For profits tax, the ceiling of the tax reduction is applied to each business. For salaries tax, the ceiling is applied to each individual taxpayer; but for couples jointly assessed, the ceiling is applied to each couple. For personal assessment, single taxpayers will each be subject to the ceiling. Married couples must make their personal assessment election together and the ceiling will therefore apply to each couple.
The proposed tax reduction is not applicable to property tax. Individuals with rental income, if eligible for personal assessment, may be able to enjoy such reduction under personal assessment.
A taxpayer who is separately chargeable to salaries tax and profits tax can enjoy tax reduction under each of the tax types. For a taxpayer having business profits or rental income and electing for personal assessment, the reduction will be based on the tax payable under personal assessment. It might be different from the amount of tax reduction he would get if he was not assessed under personal assessment. The exact position will need to be evaluated case by case. The Inland Revenue Department will check if the election will reduce the amount of tax payable in each case, and assess each taxpayer in the way most advantageous to him.
To apply for personal assessment, if eligible, the taxpayer should complete Part 6 of his tax return for individuals for the year of assessment 2013/14 (BIR60). Individuals having salaries income only, but no business profits and rental income, need not elect for personal assessment.
The proposed reduction will reduce taxpayers’ amount of tax payable for the year of assessment 2013/14. Taxpayers should file their profits tax returns and tax returns for individuals for the year of assessment 2013/14, to be issued in coming April and May respectively, as usual. Upon enactment of the relevant legislation, the Inland Revenue Department will effect the reduction in the final assessment. For any final assessment for 2013/14 issued before the enactment of the law, the Inland Revenue Department will make a reassessment after the enactment. It is expected that excess tax paid will be refunded starting from late July 2014. Taxpayers are not required to make any applications or enquiries to the Department.

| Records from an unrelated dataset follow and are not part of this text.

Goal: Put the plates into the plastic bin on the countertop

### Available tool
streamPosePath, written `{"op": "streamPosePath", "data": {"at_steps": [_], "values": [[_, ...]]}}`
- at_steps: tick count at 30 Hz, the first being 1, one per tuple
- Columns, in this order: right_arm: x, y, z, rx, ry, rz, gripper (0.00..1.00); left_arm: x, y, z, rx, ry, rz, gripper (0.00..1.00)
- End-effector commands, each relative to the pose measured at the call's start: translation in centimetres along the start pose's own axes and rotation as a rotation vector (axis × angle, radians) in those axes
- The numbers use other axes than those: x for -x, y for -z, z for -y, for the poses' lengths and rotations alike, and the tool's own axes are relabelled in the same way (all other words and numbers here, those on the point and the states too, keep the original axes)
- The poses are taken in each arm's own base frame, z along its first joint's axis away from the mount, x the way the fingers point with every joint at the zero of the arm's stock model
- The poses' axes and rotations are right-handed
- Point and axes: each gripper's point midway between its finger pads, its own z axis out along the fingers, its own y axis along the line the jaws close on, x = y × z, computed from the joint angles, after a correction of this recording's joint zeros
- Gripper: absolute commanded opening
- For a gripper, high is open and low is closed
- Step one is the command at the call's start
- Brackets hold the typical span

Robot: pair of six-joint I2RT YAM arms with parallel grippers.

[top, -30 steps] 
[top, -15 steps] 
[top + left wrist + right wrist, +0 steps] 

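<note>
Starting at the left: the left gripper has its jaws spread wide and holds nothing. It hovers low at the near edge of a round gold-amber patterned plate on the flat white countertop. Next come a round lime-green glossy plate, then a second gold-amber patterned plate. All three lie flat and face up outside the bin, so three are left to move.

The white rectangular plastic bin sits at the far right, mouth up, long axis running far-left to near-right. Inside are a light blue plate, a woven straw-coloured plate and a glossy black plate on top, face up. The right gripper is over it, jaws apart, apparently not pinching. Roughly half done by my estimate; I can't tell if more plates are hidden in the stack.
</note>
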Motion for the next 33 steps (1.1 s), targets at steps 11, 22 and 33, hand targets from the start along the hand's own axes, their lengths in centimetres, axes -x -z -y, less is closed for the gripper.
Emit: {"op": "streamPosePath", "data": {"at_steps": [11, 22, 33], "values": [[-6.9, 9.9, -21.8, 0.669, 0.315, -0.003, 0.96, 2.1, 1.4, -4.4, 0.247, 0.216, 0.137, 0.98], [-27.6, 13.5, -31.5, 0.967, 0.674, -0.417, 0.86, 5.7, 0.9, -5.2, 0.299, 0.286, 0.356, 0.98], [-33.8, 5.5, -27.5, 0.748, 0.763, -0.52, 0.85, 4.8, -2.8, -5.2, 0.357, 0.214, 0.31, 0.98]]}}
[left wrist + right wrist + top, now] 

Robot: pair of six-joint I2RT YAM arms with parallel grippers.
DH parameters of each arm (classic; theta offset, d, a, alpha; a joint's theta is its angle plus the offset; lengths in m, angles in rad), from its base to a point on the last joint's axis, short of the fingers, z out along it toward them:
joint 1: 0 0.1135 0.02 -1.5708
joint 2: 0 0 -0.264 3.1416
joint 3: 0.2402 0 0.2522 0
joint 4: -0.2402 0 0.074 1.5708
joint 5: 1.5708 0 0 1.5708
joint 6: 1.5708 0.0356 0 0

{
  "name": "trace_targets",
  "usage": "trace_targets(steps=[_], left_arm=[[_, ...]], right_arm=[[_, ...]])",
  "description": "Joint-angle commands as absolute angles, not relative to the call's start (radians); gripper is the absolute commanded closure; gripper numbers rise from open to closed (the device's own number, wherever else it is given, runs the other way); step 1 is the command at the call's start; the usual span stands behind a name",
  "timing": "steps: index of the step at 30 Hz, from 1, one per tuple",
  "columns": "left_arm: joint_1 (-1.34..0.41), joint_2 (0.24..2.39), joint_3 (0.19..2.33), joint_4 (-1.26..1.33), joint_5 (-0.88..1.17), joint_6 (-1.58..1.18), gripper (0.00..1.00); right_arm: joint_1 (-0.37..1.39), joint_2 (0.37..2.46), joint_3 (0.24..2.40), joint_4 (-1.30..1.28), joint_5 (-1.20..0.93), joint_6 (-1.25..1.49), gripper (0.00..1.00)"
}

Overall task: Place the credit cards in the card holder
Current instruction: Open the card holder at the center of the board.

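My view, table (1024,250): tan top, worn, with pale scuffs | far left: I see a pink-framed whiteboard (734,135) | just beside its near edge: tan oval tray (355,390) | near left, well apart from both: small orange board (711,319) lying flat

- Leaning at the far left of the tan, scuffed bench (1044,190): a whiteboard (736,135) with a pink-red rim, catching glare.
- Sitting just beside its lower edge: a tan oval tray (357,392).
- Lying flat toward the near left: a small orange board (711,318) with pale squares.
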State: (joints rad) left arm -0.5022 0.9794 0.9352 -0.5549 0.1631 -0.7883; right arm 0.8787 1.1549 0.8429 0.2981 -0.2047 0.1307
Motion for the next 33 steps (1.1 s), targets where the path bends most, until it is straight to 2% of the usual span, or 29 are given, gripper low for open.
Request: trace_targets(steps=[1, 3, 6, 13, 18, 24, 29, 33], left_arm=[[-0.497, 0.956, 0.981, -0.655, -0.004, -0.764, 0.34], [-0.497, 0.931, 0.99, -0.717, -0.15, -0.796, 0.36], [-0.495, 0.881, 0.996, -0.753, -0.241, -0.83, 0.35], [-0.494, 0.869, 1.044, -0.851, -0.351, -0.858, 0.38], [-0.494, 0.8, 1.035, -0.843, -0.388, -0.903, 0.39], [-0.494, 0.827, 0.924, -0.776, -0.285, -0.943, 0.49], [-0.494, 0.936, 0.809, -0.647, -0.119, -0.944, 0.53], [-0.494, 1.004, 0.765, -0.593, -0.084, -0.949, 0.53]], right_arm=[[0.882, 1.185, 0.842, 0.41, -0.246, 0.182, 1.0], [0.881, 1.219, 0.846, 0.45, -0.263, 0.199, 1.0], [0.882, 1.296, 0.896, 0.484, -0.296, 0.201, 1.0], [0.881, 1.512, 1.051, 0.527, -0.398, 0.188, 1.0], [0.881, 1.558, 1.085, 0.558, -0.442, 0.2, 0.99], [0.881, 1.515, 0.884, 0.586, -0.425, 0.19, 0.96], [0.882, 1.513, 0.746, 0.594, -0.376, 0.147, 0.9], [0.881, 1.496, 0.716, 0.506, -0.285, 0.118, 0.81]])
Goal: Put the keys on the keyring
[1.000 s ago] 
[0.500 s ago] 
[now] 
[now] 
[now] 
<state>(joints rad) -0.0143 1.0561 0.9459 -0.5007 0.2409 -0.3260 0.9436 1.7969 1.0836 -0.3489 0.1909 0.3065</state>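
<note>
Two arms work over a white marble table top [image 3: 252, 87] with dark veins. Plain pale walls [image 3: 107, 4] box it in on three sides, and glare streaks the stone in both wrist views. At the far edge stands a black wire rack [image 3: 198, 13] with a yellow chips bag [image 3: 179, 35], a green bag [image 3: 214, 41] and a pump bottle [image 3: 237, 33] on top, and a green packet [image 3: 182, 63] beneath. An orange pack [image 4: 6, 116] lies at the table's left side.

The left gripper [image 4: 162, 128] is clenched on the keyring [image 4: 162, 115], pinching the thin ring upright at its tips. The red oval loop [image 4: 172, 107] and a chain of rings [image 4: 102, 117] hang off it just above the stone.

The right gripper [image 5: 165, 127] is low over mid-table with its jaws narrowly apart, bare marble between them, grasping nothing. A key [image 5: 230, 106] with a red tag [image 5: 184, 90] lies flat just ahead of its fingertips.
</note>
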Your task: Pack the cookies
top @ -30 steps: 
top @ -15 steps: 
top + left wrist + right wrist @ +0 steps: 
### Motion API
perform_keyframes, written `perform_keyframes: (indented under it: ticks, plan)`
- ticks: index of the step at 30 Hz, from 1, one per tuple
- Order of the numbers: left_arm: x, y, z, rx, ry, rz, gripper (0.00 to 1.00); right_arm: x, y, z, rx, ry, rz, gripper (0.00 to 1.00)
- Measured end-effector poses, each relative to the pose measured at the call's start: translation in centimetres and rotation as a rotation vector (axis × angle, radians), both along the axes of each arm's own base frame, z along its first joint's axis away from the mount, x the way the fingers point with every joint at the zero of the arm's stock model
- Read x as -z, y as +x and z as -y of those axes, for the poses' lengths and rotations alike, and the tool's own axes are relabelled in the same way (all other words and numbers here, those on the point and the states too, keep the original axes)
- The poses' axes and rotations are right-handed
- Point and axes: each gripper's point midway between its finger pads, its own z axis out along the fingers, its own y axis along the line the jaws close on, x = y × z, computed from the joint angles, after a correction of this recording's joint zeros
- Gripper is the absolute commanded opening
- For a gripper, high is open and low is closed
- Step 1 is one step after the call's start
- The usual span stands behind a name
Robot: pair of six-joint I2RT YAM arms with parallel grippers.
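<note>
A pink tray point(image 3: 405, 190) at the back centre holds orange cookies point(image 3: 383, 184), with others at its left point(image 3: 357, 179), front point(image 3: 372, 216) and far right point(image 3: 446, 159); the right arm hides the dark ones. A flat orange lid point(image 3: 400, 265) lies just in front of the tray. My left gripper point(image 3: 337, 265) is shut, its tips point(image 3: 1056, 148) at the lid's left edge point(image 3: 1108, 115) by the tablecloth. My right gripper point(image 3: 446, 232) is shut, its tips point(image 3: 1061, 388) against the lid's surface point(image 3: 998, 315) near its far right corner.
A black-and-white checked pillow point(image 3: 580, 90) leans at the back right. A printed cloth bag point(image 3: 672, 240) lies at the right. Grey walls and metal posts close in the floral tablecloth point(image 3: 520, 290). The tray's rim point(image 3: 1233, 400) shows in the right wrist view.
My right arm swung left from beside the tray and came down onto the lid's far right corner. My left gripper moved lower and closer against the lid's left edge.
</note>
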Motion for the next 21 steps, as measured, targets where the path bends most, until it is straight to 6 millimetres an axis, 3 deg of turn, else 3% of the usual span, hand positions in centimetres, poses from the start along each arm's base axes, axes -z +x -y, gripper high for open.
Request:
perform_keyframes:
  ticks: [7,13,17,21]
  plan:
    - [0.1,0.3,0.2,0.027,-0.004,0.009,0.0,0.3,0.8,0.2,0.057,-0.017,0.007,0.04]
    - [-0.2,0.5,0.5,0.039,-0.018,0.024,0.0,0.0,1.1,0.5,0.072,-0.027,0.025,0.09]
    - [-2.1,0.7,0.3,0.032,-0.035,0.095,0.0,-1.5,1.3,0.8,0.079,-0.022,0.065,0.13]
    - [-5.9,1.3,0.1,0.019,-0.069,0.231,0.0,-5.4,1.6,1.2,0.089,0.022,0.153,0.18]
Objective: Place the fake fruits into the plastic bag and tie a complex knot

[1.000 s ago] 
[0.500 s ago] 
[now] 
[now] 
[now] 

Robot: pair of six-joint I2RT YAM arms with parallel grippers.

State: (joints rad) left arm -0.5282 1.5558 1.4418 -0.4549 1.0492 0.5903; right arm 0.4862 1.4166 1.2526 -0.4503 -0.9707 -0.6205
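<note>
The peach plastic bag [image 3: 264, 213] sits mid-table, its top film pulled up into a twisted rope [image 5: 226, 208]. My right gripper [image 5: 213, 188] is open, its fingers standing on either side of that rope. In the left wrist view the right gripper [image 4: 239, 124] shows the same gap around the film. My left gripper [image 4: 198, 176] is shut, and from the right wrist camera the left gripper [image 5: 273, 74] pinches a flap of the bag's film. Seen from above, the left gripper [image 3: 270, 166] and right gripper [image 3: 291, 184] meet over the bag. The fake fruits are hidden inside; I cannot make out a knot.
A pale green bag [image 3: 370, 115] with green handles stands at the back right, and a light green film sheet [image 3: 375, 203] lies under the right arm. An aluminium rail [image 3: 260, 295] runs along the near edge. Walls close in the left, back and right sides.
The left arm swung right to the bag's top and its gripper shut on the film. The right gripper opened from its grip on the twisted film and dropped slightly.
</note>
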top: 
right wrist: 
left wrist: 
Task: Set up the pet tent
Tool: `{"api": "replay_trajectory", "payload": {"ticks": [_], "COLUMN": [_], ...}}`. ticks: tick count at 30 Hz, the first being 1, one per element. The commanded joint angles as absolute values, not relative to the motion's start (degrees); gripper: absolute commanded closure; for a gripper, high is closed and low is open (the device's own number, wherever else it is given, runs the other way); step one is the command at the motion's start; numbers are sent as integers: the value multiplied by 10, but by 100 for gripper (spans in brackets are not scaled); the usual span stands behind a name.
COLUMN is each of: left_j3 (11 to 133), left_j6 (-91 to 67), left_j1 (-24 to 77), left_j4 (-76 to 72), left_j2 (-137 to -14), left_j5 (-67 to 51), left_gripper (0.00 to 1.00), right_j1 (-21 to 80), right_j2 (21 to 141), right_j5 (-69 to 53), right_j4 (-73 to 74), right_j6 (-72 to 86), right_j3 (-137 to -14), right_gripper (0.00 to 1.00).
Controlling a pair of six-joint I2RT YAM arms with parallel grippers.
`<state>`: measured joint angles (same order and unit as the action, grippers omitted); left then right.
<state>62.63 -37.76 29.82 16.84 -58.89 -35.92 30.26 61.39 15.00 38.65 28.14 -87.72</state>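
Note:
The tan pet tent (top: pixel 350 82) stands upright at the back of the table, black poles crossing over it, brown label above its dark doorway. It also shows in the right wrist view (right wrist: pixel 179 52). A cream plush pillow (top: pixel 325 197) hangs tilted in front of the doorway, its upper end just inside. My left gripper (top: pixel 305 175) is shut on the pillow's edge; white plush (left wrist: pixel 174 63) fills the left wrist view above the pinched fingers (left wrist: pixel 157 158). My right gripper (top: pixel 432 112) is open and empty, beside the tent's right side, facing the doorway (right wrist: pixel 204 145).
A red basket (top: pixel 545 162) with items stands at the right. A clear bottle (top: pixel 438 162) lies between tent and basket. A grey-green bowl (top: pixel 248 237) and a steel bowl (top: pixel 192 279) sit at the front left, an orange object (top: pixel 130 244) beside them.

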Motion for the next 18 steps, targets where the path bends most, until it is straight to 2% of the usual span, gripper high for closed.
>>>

The proposed tax reduction will only be applicable to the final tax for the year of assessment 2013/14, but not to the provisional tax of the same year. Therefore, taxpayers are still required to pay their provisional tax on time despite the proposed reduction. The provisional tax paid will be applied to pay the final tax for the year of assessment 2013/14 and the provisional tax for the year of assessment 2014/15. Excess balance, if any, will be refunded.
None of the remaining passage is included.